- **DATASET CONTENT**:
========

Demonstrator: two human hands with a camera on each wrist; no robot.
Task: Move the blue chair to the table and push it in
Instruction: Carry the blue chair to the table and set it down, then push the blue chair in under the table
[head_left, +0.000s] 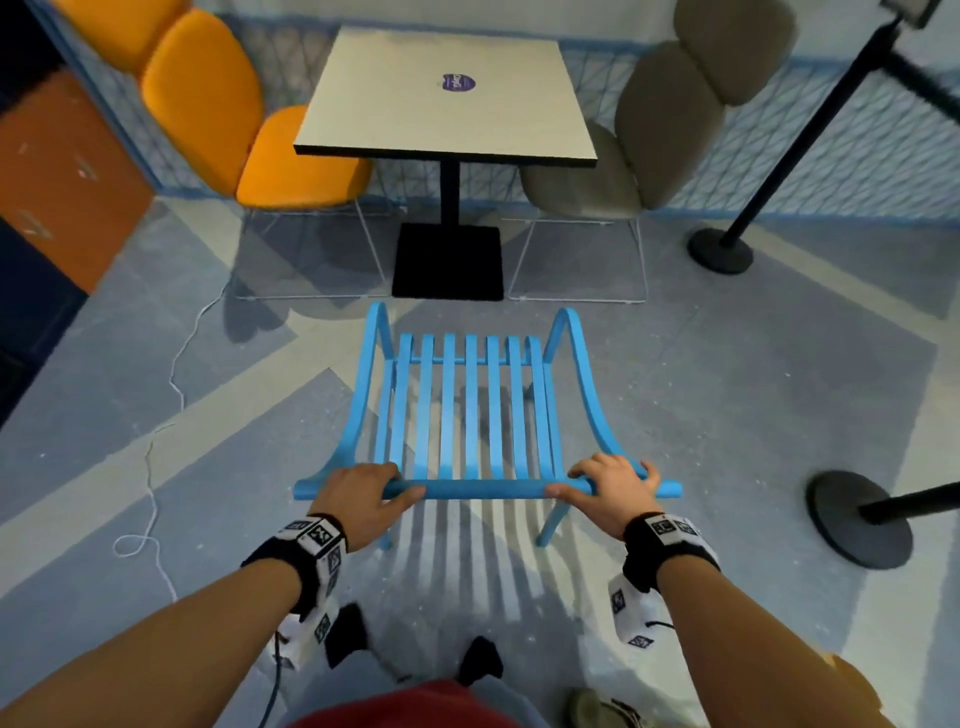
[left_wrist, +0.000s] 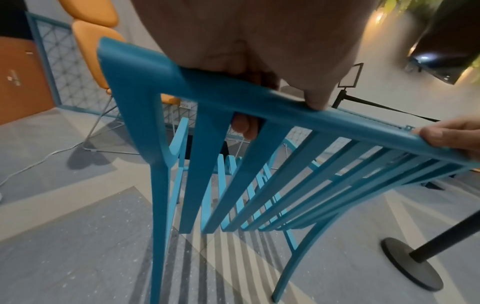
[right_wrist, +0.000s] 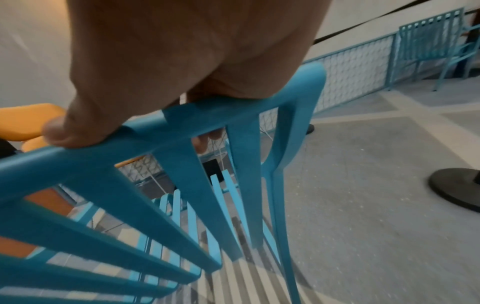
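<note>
- Blue chair (head_left: 470, 415) stands on the floor (head_left: 727, 389), facing the table (head_left: 447, 93), seat front near the table's black base (head_left: 448, 262) but not under the top.
- Left hand (head_left: 358, 499) grips the left end of the chair's top rail (head_left: 485, 489): fingers over the far side, thumb (head_left: 405, 498) along the near side.
- Left wrist view: palm sits on the rail, thumb tip (left_wrist: 315, 100) presses the rail's near face, one fingertip (left_wrist: 244, 127) shows below the rail between the slats.
- Right hand (head_left: 613, 491) grips the right end of the same rail, fingers curled over the top, thumb (head_left: 563, 491) on the near side.
- Right wrist view: thumb (right_wrist: 64, 131) lies along the rail, fingertips (right_wrist: 205, 142) peek under it behind the slats.
- Both hands closed round the rail, rail runs between thumb and fingers of each.
- Orange chair (head_left: 249, 119) left of the table, beige chair (head_left: 660, 124) right of it.
- Black stanchion bases: one far right (head_left: 719, 252), one close right of the blue chair (head_left: 857, 519).
- White cable (head_left: 150, 499) trails on the floor at left.
- Blue mesh fence (head_left: 831, 140) behind the table.
</note>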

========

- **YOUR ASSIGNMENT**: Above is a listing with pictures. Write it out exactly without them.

- **ANSWER**:
Demonstrator: two human hands with a camera on each wrist; no robot.
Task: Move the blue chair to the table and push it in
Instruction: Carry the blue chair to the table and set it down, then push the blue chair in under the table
[head_left, +0.000s] 
[left_wrist, +0.000s] 
[right_wrist, +0.000s] 
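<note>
- Blue chair (head_left: 470, 415) stands on the floor (head_left: 727, 389), facing the table (head_left: 447, 93), seat front near the table's black base (head_left: 448, 262) but not under the top.
- Left hand (head_left: 358, 499) grips the left end of the chair's top rail (head_left: 485, 489): fingers over the far side, thumb (head_left: 405, 498) along the near side.
- Left wrist view: palm sits on the rail, thumb tip (left_wrist: 315, 100) presses the rail's near face, one fingertip (left_wrist: 244, 127) shows below the rail between the slats.
- Right hand (head_left: 613, 491) grips the right end of the same rail, fingers curled over the top, thumb (head_left: 563, 491) on the near side.
- Right wrist view: thumb (right_wrist: 64, 131) lies along the rail, fingertips (right_wrist: 205, 142) peek under it behind the slats.
- Both hands closed round the rail, rail runs between thumb and fingers of each.
- Orange chair (head_left: 249, 119) left of the table, beige chair (head_left: 660, 124) right of it.
- Black stanchion bases: one far right (head_left: 719, 252), one close right of the blue chair (head_left: 857, 519).
- White cable (head_left: 150, 499) trails on the floor at left.
- Blue mesh fence (head_left: 831, 140) behind the table.
</note>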

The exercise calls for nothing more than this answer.